A state trooper was indicted Wednesday on two counts of motor vehicle manslaughter and drunken driving charges in connection with a two-car crash that took the lives of a mother and daughter from Carver who were returning home last year from a Red Sox game.
John Basler, 25, of Kingston, was charged in the September deaths of Susan Macchi, 64, and her daughter, Juliet Macchi, 23, who were killed in the crash in Plymouth as they traveled home from Boston.
Basler was off duty and driving his personal Toyota Corolla on Federal Furnace Road shortly after midnight Sept. 22. He collided head-on with the Macchis’s vehicle.
A Plymouth County grand jury indicted Basler on two counts of motor vehicle manslaughter, two counts of motor vehicle homicide while operating under the influence, and single counts of reckless operation of a motor vehicle, negligent operation of a motor vehicle, and carrying a firearm while intoxicated, authorities said Wednesday night.

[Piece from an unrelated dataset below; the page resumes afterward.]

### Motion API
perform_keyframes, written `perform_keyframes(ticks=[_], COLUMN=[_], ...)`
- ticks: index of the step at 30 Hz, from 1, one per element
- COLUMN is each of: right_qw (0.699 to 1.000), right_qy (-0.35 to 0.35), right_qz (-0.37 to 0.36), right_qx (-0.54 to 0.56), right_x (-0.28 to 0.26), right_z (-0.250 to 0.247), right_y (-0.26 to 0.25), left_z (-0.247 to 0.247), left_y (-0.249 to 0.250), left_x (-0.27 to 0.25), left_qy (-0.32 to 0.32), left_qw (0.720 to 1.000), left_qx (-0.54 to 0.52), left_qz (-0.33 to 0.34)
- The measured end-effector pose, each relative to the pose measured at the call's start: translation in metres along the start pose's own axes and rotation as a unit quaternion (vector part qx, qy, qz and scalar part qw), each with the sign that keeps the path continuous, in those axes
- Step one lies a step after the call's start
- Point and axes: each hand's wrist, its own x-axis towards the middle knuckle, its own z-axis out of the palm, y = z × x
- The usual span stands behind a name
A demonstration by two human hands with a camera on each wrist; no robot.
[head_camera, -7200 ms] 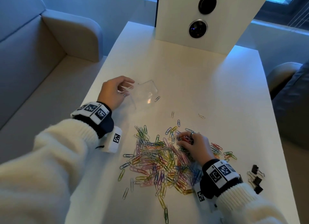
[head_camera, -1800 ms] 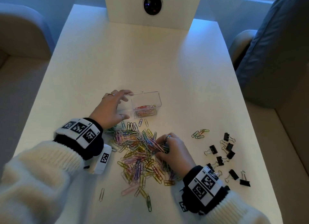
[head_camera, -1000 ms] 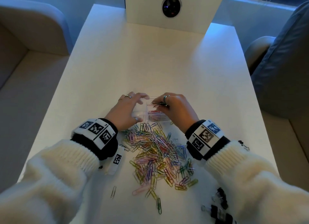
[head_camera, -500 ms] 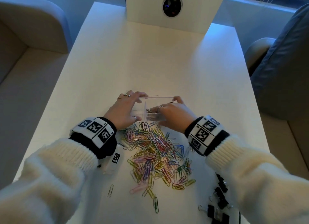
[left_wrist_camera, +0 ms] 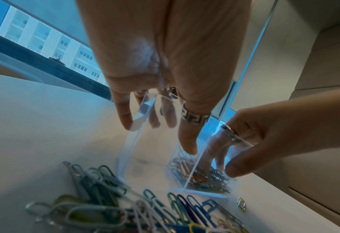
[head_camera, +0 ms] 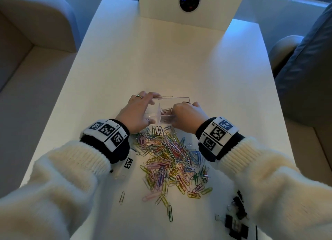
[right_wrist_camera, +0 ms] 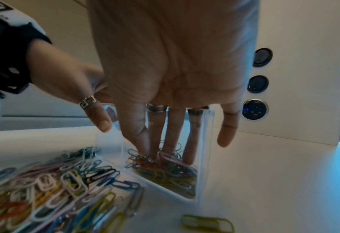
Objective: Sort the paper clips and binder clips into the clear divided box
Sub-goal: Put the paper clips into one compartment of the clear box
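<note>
My left hand [head_camera: 136,112] grips the left end of the clear divided box [head_camera: 172,100], upright on the desk [head_camera: 161,56], long axis left-right. My right hand [head_camera: 186,116] fingers reach straight into its right compartment, touching paper clips [right_wrist_camera: 165,171]. Loose pile [head_camera: 170,160] lies just nearer; binder clips [head_camera: 235,223] near right.

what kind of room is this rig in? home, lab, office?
Likely an office lounge or meeting nook, not certain: a white table flanked by upholstered seating, a window showing a multi-storey building, and round built-in sockets in the panel at the table's end.
</note>
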Motion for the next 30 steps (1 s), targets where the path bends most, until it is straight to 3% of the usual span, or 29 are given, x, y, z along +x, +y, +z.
perform_keyframes(ticks=[6, 10, 12, 14, 17, 19, 21, 23, 28, 30], right_qw=[0.988, 0.961, 0.955, 0.958, 0.970, 0.958, 0.939, 0.929, 0.944, 0.943], right_qy=[0.101, 0.188, 0.181, 0.144, 0.069, 0.000, -0.053, -0.082, -0.064, -0.047], right_qz=[-0.012, -0.058, -0.098, -0.147, -0.227, -0.279, -0.316, -0.324, -0.258, -0.268], right_qx=[0.117, 0.196, 0.216, 0.201, 0.056, -0.067, -0.127, -0.158, -0.193, -0.191], right_x=[-0.031, -0.072, -0.093, -0.112, -0.135, -0.147, -0.155, -0.159, -0.154, -0.157], right_z=[-0.014, -0.007, 0.004, 0.020, 0.054, 0.077, 0.097, 0.111, 0.106, 0.105], right_y=[0.006, 0.012, 0.012, 0.010, 0.004, -0.003, -0.009, -0.008, 0.004, 0.005], left_z=[-0.009, -0.029, -0.033, -0.031, -0.019, -0.008, 0.013, 0.036, 0.059, 0.062], left_y=[0.001, -0.003, -0.005, -0.007, -0.014, -0.015, -0.015, -0.013, -0.006, -0.003], left_x=[-0.006, -0.037, -0.063, -0.091, -0.129, -0.153, -0.170, -0.177, -0.172, -0.181], left_qy=[-0.022, 0.081, 0.139, 0.144, 0.061, -0.088, -0.217, -0.244, -0.140, -0.056], left_qw=[1.000, 0.996, 0.990, 0.989, 0.996, 0.988, 0.962, 0.957, 0.984, 0.997], left_qx=[0.010, 0.014, 0.024, 0.036, 0.058, 0.082, 0.093, 0.062, -0.060, -0.012], left_qz=[0.010, 0.024, 0.017, -0.002, -0.038, -0.097, -0.137, -0.144, -0.096, -0.056])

“Drunk driving is a scourge in our society and is all the more maddening because it can be prevented by drivers making the right choices,” said Colonel Timothy Alben, State Police superintendent. “We condemn the actions of anyone who gets behind the wheel of a car while impaired.”

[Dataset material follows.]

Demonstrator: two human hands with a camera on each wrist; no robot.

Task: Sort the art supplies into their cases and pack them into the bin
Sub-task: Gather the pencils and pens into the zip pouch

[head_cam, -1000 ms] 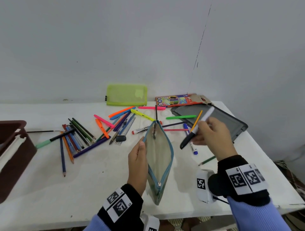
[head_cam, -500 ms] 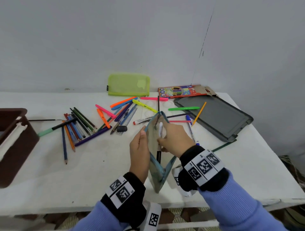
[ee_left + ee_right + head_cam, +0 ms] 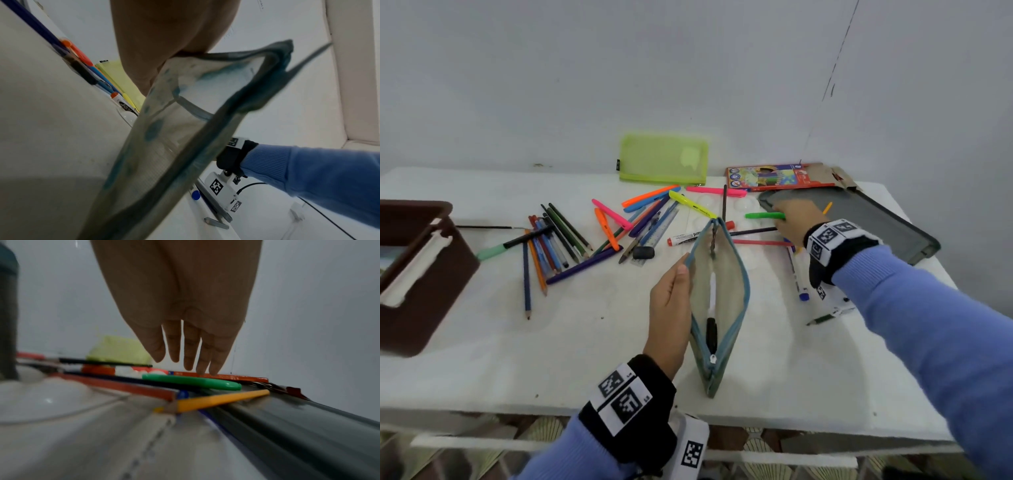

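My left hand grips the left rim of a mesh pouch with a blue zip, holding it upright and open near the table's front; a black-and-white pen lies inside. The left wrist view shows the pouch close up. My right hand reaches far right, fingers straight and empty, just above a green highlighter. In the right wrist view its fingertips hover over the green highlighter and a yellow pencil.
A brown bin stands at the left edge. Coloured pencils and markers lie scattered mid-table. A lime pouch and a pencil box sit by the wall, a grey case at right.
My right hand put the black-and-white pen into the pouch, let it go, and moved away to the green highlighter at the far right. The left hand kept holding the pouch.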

Basler, who was assigned to the State Police barracks in Milton, has been suspended from the force without pay since the crash, spokesman David Procopio said in an e-mail Wednesday night. Basler’s status will be reevaluated after the criminal proceedings, Alben said.
Susan Macchi was a mental health counselor and artist who worked at several facilities south of Boston and also had a private practice in Plymouth.

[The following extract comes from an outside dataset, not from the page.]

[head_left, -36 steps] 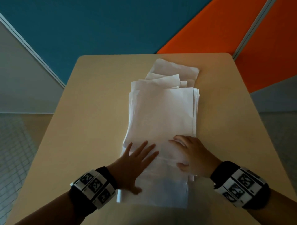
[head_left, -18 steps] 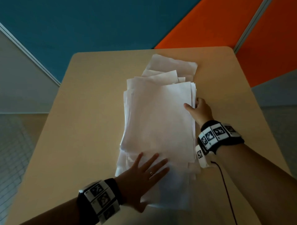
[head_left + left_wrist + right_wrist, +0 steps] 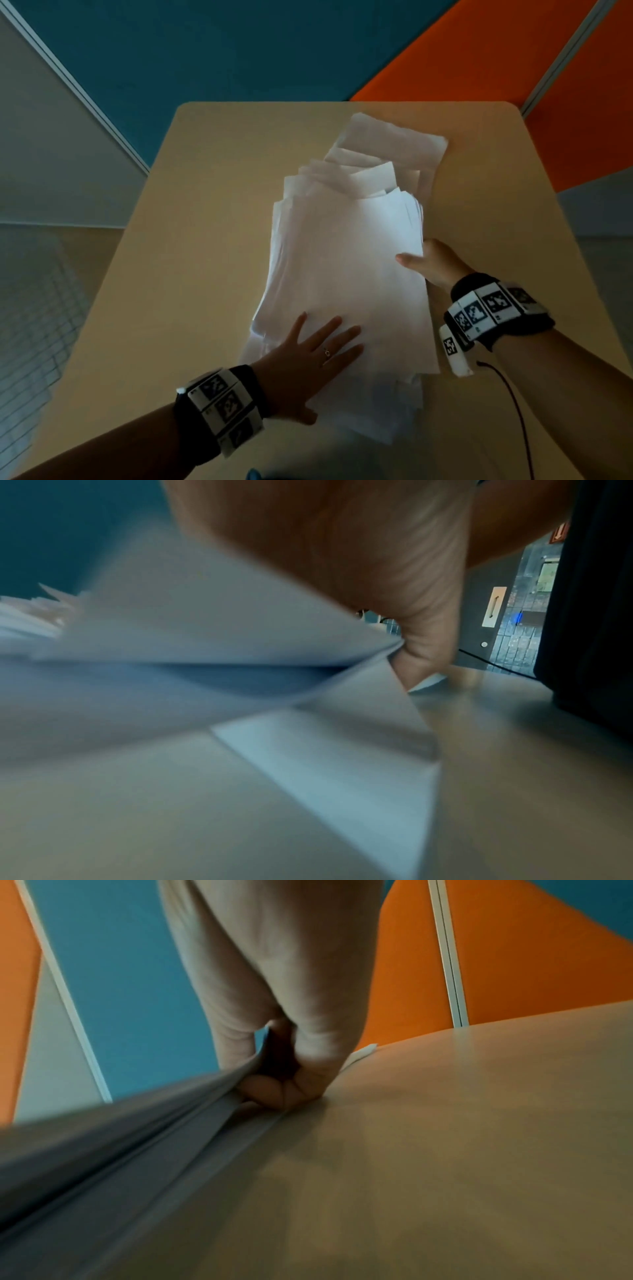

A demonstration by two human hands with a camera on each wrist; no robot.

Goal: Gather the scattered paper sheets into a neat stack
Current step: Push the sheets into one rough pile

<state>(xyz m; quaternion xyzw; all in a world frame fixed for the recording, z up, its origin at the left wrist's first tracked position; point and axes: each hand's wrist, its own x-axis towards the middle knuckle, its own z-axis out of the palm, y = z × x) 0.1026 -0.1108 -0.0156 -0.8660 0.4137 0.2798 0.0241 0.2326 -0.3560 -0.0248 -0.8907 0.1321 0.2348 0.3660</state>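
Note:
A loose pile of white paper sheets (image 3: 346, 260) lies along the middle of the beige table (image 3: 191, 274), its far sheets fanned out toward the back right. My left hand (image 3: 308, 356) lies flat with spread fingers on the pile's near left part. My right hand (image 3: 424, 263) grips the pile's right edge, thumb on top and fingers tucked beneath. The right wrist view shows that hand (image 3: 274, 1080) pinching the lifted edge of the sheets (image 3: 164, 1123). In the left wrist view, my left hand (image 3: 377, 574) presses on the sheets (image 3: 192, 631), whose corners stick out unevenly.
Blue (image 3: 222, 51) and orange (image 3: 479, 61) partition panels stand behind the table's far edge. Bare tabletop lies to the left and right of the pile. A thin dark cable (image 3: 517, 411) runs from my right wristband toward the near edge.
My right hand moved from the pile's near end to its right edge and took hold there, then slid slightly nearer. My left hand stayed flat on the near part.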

Her daughter, Juliet, was a recent graduate of Harvard University and was planning to move to California to enter the movie business, her brother Richard Macchi Jr. said in an earlier interview with the Globe.
Juliet’s father, Andrew Wells, responded to the indictment in an e-mail Wednesday night.
“Today my family’s thoughts are with Juliet,” Wells said. “Not a day goes by that her unique personality is not missed and mourned.’’
“This tragedy has deeply affected the Wells and Macchi families, and while we note that today’s events affect the Basler family as well, we believe that Mr. Basler should be held accountable for the decisions he made last Sept. 22 that cost the lives of two innocent people,” he said.
Richard Rafferty, one of Basler’s lawyers, said his defense team would not be commenting on the case until they review the indictment.
A Plymouth police report said Basler had been driving to his Kingston home after attending a party in Wareham.
Witnesses at the party told police that Basler had consumed a single beer during the night.
It was later determined that Basler registered a blood-alcohol level of 0.19, more than twice the legal limit of 0.08, a State Police report said.
There were no witnesses to the accident, but people who came to the crash site told police that heavy rain had been falling a short time earlier, according to the Plymouth police report.
Police found Basler lying on the ground outside his vehicle.
Investigators said Basler told officers that he could not recall the crash and was employed by the State Police.
Officers found a loaded .45-caliber magazine on the floor of his car and a .45-
caliber Auto-Ordnance 1911 pistol in bushes near the car, according to the report.
Basler was hospitalized after the crash and did not attend the initial hearing that determined his duty status.
He will appear at a later date in Brockton Superior Court.